27 reports of this reaction
2.0% of all AMINOCAPROIC ACID reports
#7 most reported adverse reaction
HAEMARTHROSIS is the #7 most commonly reported adverse reaction for AMINOCAPROIC ACID, manufactured by American Regent, Inc.. There are 27 FDA adverse event reports linking AMINOCAPROIC ACID to HAEMARTHROSIS. This represents approximately 2.0% of all 1,338 adverse event reports for this drug.
Patients taking AMINOCAPROIC ACID who experience haemarthrosis should discuss this symptom with their healthcare provider to determine whether it may be related to their medication and what alternatives may be available.

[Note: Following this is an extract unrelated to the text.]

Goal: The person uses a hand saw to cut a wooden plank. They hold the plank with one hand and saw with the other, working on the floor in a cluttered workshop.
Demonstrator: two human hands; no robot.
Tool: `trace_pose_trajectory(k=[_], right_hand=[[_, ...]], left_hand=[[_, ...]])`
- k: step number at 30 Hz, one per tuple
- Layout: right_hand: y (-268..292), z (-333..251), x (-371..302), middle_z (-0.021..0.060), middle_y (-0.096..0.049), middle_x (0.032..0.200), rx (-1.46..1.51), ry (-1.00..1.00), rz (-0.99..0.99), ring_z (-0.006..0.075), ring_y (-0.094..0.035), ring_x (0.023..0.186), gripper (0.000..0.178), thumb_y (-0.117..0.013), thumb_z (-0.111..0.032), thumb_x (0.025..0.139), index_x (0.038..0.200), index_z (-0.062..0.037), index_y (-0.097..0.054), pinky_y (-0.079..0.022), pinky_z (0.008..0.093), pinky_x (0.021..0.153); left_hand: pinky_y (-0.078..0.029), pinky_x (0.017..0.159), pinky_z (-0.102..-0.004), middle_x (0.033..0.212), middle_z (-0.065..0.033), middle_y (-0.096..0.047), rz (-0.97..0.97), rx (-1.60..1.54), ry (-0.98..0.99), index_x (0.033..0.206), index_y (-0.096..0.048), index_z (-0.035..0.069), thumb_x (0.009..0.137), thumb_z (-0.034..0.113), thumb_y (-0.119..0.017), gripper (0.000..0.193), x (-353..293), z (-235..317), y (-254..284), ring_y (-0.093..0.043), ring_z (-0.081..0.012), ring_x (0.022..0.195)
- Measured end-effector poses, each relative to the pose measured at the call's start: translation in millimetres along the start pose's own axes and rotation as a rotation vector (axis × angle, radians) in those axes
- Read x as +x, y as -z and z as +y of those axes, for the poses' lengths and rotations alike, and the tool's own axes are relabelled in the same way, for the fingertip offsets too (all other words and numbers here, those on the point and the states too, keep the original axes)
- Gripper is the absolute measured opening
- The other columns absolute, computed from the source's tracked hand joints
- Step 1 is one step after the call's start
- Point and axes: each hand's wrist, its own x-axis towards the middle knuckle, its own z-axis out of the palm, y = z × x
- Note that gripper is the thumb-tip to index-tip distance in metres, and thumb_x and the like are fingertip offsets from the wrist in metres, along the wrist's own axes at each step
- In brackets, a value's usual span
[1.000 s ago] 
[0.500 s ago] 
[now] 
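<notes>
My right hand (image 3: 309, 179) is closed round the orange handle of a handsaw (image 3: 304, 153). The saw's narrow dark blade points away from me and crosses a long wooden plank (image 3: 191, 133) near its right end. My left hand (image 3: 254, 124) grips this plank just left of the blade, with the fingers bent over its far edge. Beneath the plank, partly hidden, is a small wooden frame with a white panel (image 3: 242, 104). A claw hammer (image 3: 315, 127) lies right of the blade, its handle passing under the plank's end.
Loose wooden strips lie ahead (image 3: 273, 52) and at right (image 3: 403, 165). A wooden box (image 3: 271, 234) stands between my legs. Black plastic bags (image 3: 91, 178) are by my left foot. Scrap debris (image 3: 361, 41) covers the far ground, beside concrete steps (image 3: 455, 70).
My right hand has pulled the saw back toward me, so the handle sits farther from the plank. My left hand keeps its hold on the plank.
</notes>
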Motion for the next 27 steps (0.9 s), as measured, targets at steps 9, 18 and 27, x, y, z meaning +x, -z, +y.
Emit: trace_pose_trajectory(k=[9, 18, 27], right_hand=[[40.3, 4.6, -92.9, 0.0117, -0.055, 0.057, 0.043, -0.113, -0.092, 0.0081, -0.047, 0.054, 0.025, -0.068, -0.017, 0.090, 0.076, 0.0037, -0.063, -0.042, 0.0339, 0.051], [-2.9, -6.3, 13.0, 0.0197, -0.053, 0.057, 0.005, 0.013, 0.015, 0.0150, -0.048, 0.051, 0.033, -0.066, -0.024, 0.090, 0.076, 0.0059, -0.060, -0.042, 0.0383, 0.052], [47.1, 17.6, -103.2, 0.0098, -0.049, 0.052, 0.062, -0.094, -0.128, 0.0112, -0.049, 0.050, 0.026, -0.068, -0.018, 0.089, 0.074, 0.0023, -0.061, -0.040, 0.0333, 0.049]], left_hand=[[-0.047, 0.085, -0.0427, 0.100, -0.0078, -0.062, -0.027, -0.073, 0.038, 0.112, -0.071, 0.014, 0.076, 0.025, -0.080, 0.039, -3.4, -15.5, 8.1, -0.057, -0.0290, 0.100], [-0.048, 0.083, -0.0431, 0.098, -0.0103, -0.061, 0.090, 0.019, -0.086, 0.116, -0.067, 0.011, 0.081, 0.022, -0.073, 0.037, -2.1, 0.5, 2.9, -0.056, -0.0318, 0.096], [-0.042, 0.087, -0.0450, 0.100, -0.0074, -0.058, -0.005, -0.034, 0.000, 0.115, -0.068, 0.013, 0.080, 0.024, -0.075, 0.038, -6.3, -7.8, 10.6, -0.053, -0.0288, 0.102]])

HAEMARTHROSIS is a less commonly reported adverse event for AMINOCAPROIC ACID, but still significant enough to appear in the safety profile.
In addition to haemarthrosis, the following adverse reactions have been reported for AMINOCAPROIC ACID:
The following drugs have also been linked to haemarthrosis in FDA adverse event reports:
HAEMARTHROSIS has been reported as an adverse event in 27 FDA reports for AMINOCAPROIC ACID. This does not prove causation, but indicates an association observed in post-market surveillance data.
HAEMARTHROSIS accounts for approximately 2.0% of all adverse event reports for AMINOCAPROIC ACID, making it a notable side effect.
If you experience haemarthrosis while taking AMINOCAPROIC ACID, contact your healthcare provider. They can evaluate whether the symptom is related to your medication and discuss potential adjustments to your treatment plan. Do not stop taking prescribed medication without consulting your doctor.